(Collected data)
[Start of section]

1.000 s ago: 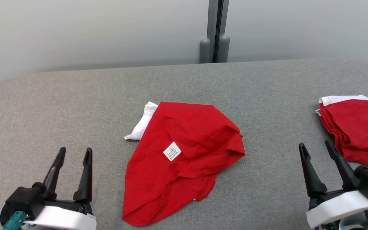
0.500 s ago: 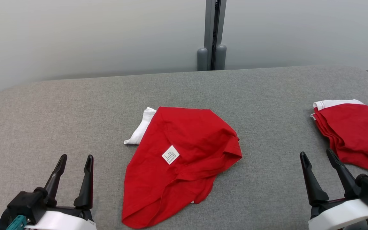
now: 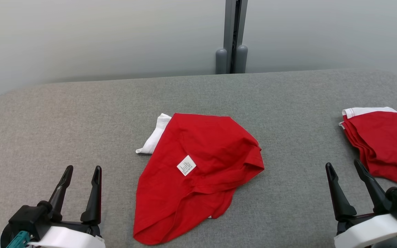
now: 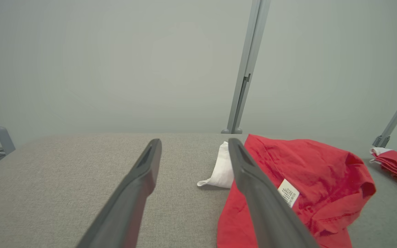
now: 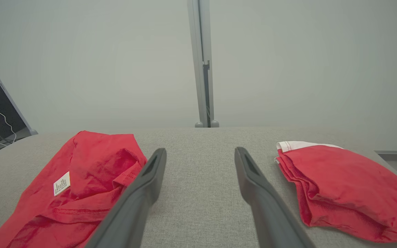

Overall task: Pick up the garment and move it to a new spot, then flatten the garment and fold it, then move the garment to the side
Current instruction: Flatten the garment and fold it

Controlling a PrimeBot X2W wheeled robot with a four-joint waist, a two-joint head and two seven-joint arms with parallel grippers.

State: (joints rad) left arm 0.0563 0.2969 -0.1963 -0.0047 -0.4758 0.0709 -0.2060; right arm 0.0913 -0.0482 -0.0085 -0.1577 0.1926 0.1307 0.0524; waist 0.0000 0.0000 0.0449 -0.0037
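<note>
The crumpled red garment [image 3: 198, 172] lies in a loose heap at the middle of the grey fabric-covered surface [image 3: 64, 113]. Its white care label [image 3: 186, 165] faces up, and a white band [image 3: 155, 136] pokes out at its far left edge. The left gripper [image 3: 83, 168] sits at the lower left, jaws spread and holding nothing. The right gripper [image 3: 343, 164] sits at the lower right, jaws likewise spread and empty, just beside a second, folded red garment [image 3: 381, 141] at the surface's right end. Over the last second the whole head view has shifted slightly, which is camera motion; garment and grippers have kept their places relative to one another. Judgement: no step has begun. The pick-up is outstanding, neither gripper touches the heap, and an arm must first reach inward.
</note>
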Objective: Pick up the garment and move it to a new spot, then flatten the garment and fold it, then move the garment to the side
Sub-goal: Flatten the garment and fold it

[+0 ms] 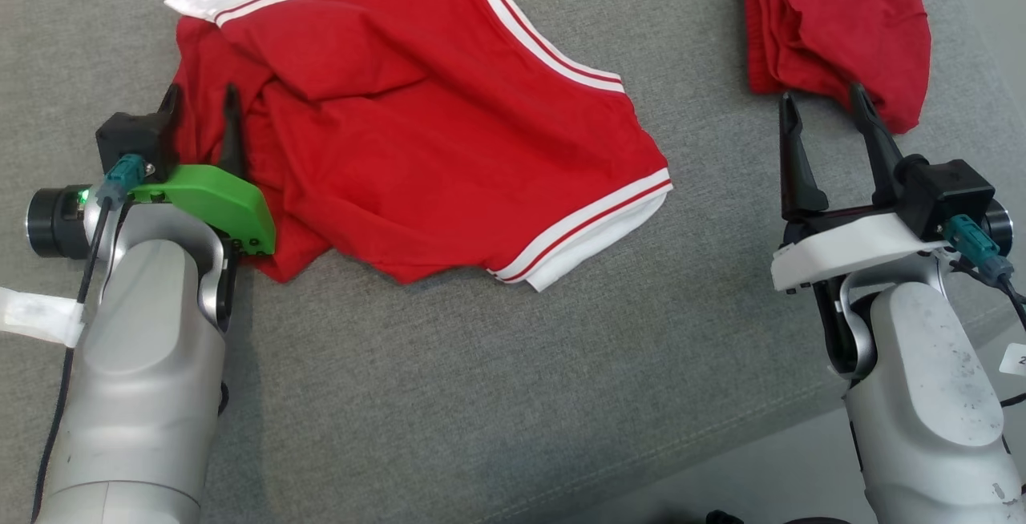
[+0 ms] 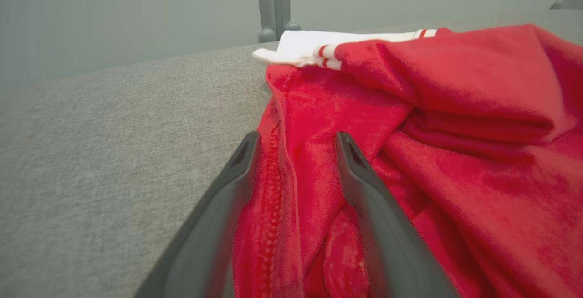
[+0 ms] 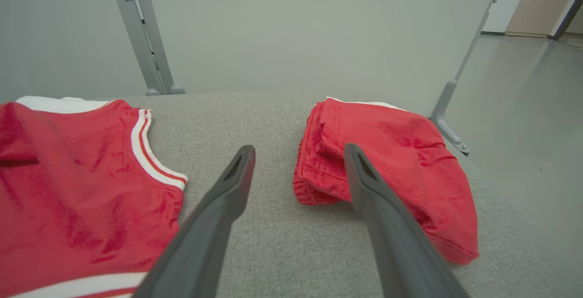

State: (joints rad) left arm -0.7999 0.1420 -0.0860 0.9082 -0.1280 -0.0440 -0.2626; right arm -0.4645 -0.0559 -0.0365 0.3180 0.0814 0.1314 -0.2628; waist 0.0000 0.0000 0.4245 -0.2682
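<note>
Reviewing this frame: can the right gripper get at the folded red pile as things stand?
Probably yes. The right gripper is open, its fingertips at the near edge of the folded red pile, with nothing lying between them.

Grey woven-fabric bench [image 1: 481, 396], top flat and lightly textured. Folded pile of red cloth [image 3: 387, 170] at far right corner, close to right edge; stacked fold edges face left, sliver of white along its far side. Paired grey metal upright posts [image 3: 141, 33] behind far edge. Slanted grey metal strut [image 3: 448, 111] off far right corner. Pale wall panel [image 3: 309, 29] behind. Glossy grey floor [image 3: 524, 106] to the right.
</note>
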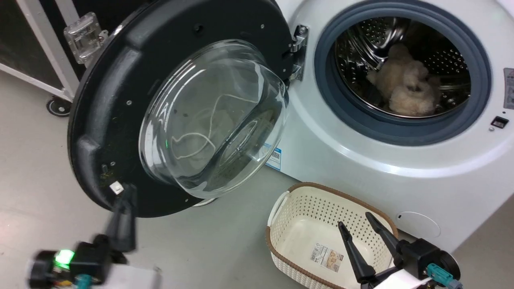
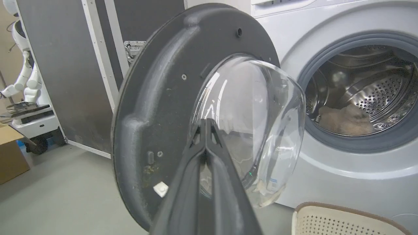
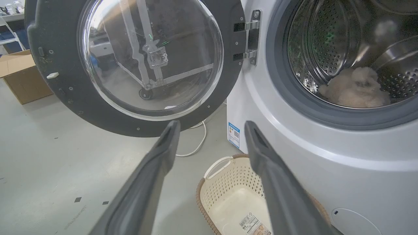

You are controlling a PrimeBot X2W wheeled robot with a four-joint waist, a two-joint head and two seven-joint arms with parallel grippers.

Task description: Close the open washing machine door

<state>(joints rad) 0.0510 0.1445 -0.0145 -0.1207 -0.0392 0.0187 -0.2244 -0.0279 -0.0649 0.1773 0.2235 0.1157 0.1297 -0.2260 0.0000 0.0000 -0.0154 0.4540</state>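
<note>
Washing machine door (image 1: 104,120): wide open, closing still to do. Left end effector (image 1: 122,200): together, beside door. Right end effector (image 1: 354,219): apart, empty.

My left end effector (image 1: 125,196) is blurred at lower left of the head view; can't tell if its tip touches the washing machine door (image 1: 100,120). Top of door is cut by the upper frame edge. Bottom edge cuts the basket (image 1: 268,237); its label (image 1: 326,257) is too small to read. Pale fluffy lump (image 1: 405,86) in drum (image 1: 441,52): can't identify.
</note>
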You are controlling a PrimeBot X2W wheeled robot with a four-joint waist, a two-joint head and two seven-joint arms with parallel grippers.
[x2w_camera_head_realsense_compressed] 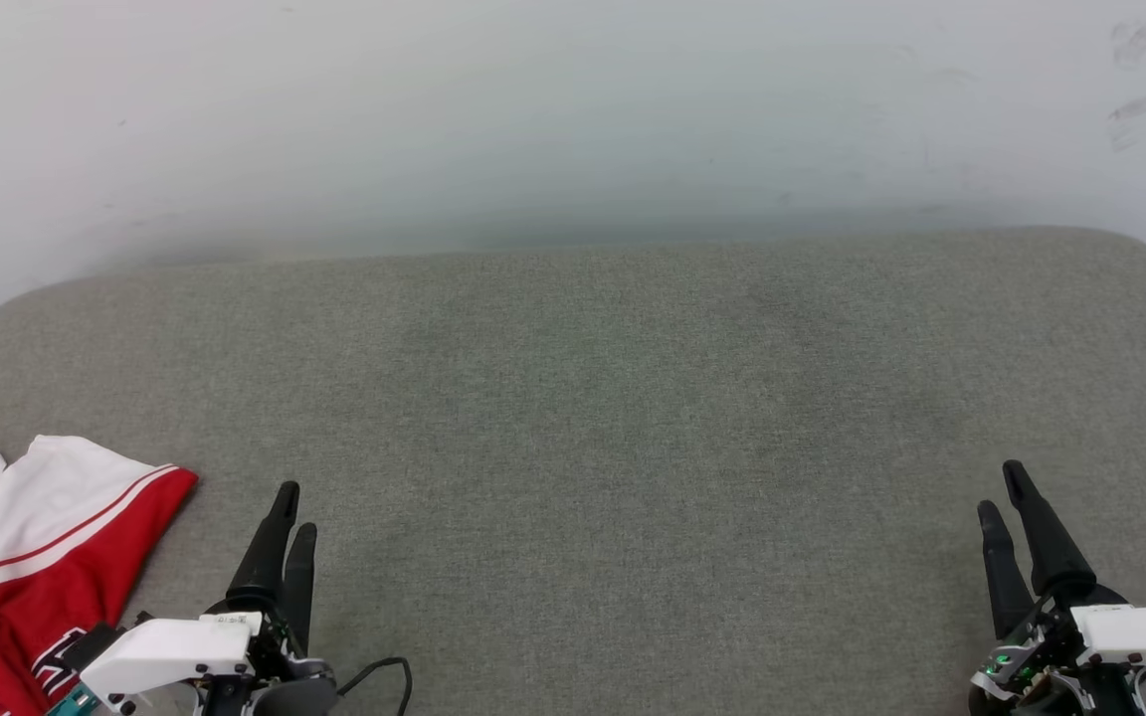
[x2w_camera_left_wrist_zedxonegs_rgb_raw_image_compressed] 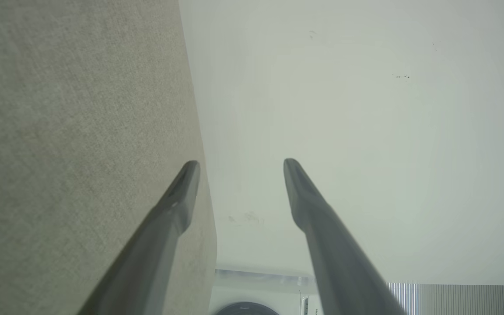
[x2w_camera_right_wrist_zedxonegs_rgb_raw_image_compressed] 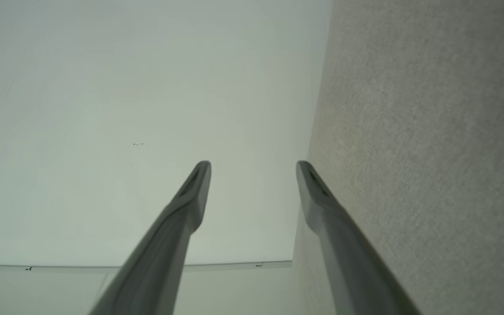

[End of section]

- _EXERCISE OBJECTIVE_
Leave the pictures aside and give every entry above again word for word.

- _RESULT BELOW_
1.000 s ago: 
0.500 s ago: 
now: 
now: 
now: 

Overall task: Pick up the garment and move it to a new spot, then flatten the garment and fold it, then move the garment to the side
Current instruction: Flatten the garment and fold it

Controlling a PrimeBot X2W wheeled robot with a four-joint waist, a two-joint head and two seven-joint arms with parallel grippers.

State: (joints rad) left arm 0.0563 0.2969 -0.1963 -0.0047 -0.4758 0.0709 -0.2060; right arm 0.0913 -0.0482 -0.0085 -0.1577 0.1926 0.1307 0.0524; waist 0.0000 0.0000 0.0449 -0.0037
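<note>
The crumpled red garment [image 3: 198, 172] lies in a loose heap at the middle of the grey fabric-covered surface [image 3: 64, 113]. Its white care label [image 3: 186, 165] faces up, and a white band [image 3: 155, 136] pokes out at its far left edge. The left gripper [image 3: 83, 168] sits at the lower left, jaws spread and holding nothing. The right gripper [image 3: 343, 164] sits at the lower right, jaws likewise spread and empty, just beside a second, folded red garment [image 3: 381, 141] at the surface's right end. Over the last second the whole head view has shifted slightly, which is camera motion; garment and grippers have kept their places relative to one another. Judgement: no step has begun. The pick-up is outstanding, neither gripper touches the heap, and an arm must first reach inward.
</note>
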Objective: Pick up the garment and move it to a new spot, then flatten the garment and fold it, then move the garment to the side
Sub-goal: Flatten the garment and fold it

[+0 ms] 
[+0 ms] 
[+0 ms] 

State: (joints rad) left arm -0.7999 0.1420 -0.0860 0.9082 -0.1280 -0.0440 -0.2626; right arm -0.4645 -0.0559 -0.0365 0.3180 0.0814 0.1314 -0.2628; waist 0.0000 0.0000 0.4245 -0.2682
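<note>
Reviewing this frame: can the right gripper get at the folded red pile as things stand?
Probably yes. The right gripper is open, its fingertips at the near edge of the folded red pile, with nothing lying between them.

Grey woven-fabric bench [image 1: 481, 396], top flat and lightly textured. Folded pile of red cloth [image 3: 387, 170] at far right corner, close to right edge; stacked fold edges face left, sliver of white along its far side. Paired grey metal upright posts [image 3: 141, 33] behind far edge. Slanted grey metal strut [image 3: 448, 111] off far right corner. Pale wall panel [image 3: 309, 29] behind. Glossy grey floor [image 3: 524, 106] to the right.
</note>
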
You are controlling a PrimeBot X2W wheeled robot with a four-joint waist, a two-joint head and two seven-joint arms with parallel grippers.

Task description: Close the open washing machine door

<state>(joints rad) 0.0510 0.1445 -0.0145 -0.1207 -0.0392 0.0187 -0.2244 -0.0279 -0.0649 0.1773 0.2235 0.1157 0.1297 -0.2260 0.0000 0.0000 -0.0154 0.4540</state>
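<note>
Washing machine door (image 1: 104,120): wide open, closing still to do. Left end effector (image 1: 122,200): together, beside door. Right end effector (image 1: 354,219): apart, empty.

My left end effector (image 1: 125,196) is blurred at lower left of the head view; can't tell if its tip touches the washing machine door (image 1: 100,120). Top of door is cut by the upper frame edge. Bottom edge cuts the basket (image 1: 268,237); its label (image 1: 326,257) is too small to read. Pale fluffy lump (image 1: 405,86) in drum (image 1: 441,52): can't identify.
</note>
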You are controlling a PrimeBot X2W wheeled robot with a four-joint waist, a two-joint head and two seven-joint arms with parallel grippers.
[x2w_camera_head_realsense_compressed] 
[x2w_camera_left_wrist_zedxonegs_rgb_raw_image_compressed] 
[x2w_camera_right_wrist_zedxonegs_rgb_raw_image_compressed] 

The answer has now been finished.